Alright, let’s do this.
Draw your blade design on graph paper. Azrael will be our model for this tutorial.
Cut out this design and transfer it onto cardboard or other stiff paper. Use a few pieces of tape to hold the cardboard template securely on the acrylic while you trace it onto the protective paper. Use a permanent marker. This will be easy to see and unlikely to smudge.
This will be your last opportunity to make changes to the design. Remember that you can’t add material after it’s been cut away. If you’re adding a light, make sure that the light mechanism will fit in the handle with at least a centimetre of space all around the edges.
It’s band saw time! Put on the ear protection, dust mask, and safety glasses. Safety gloves are not recommended for this task as the fabric can become caught in the blade. I don’t recommend Googling images of what happens after that.
Say it with me guys! “Safety gear is not optional!”
You may also want a do-rag, a bandana, or some other snug fitting hat to keep the million bits of flying plastic snow from getting into your hair.
This is my band saw. Its name is Nibbles. Nibbles only likes to cut in straight lines or very gradual curves. If you try to cut too sharp of a curve, the saw blade may snap. You can still achieve the cuts you want, but you must think outside the box and remove the excess acrylic in pieces.
Plan your cuts. There is no need to cut precisely along the black line of the template. You can always sand those curves smooth later.
Patience is the key to success. Do not rush. Acrylic is a material that is harder than most human bones. The saw blade will nibble through it at a few millimetres per second.
I recommend taking frequent breaks to switch off the band saw and stretch your arms and back. Try walking around a little, drinking some water, or having a snack. This will help you avoid getting stiff and sore from remaining still for long periods and also allow you to stay focused. Zoning out while using power tools is dangerous!
Now that you’ve had a break and a stretch, it’s time to shape the blade. For this, we will need the assistance of my beloved belt sander, Chewie.
I’d like to speak about safety and safety equipment again here. This is because I am aware that Cassandra Clare’s The Mortal Instruments series and the Shadowhunters fandom in general tends to have a young audience. You may not have used these kinds of tools before and I want you to know how to keep from hurting yourself. If you’re already familiar with these noisy little monsters, you’re free to skip down to the next picture.
I have all of the guards and guides taken off my belt sander.
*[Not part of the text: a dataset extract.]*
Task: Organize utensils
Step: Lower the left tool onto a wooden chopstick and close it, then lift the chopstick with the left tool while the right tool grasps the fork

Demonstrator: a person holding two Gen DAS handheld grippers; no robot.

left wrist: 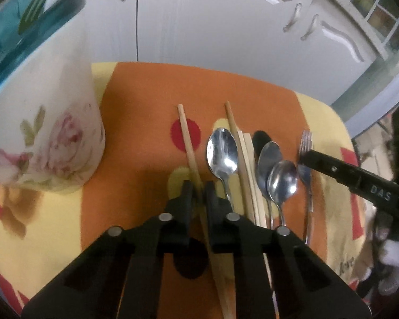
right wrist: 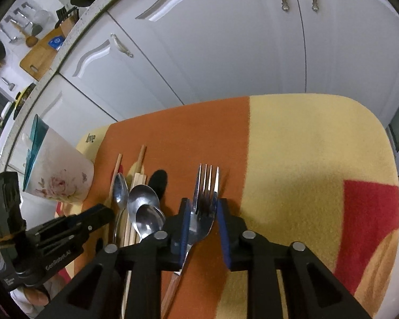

This is not recommended by the manufacturer. But since I have to turn the acrylic at all sorts of weird angles to get the shape I want, the guards make this impossible. I use the sander as a carving tool to remove excess materials from the piece quickly. It is not how the tool was designed, but it works for my purposes.
As with Nibbles, the handling of Chewie requires safety equipment. A dust mask, protective eye-wear, and ear protection. Please do not wear safety gloves while using a belt sander. (Unless you are working with metal.)
As with the band saw, one moment of distraction can result in the injury. I have two scars on my left index finger from this rapidly-spinning belt. Less than a second will take the skin off. If the tip of a glove becomes caught in the rotating mechanism of the belt sander … let’s just say that you won’t be attending that convention you were planning on going to. Yes, the plastic dust will be a little hot when it flies off the belt. You’ll get used to it fairly quickly. Trust me. No gloves. Not worth it.
Always unplug the machine if you have to move it, clean it, adjust it, change the belts … basically anything besides turning it on and off. I once picked up a belt sander to move it. It turned on while I had it held against my stomach.Thank goodness I dropped it immediately and it only snagged the edge of my shirt, otherwise that would have been an awful mess.
Start with the 50 grit belt and grind down the edges of the sword until you have the shape you want.
Once you have the shape more or less as you want it, it is time to switch to the 80 grit belt and do some smoothing.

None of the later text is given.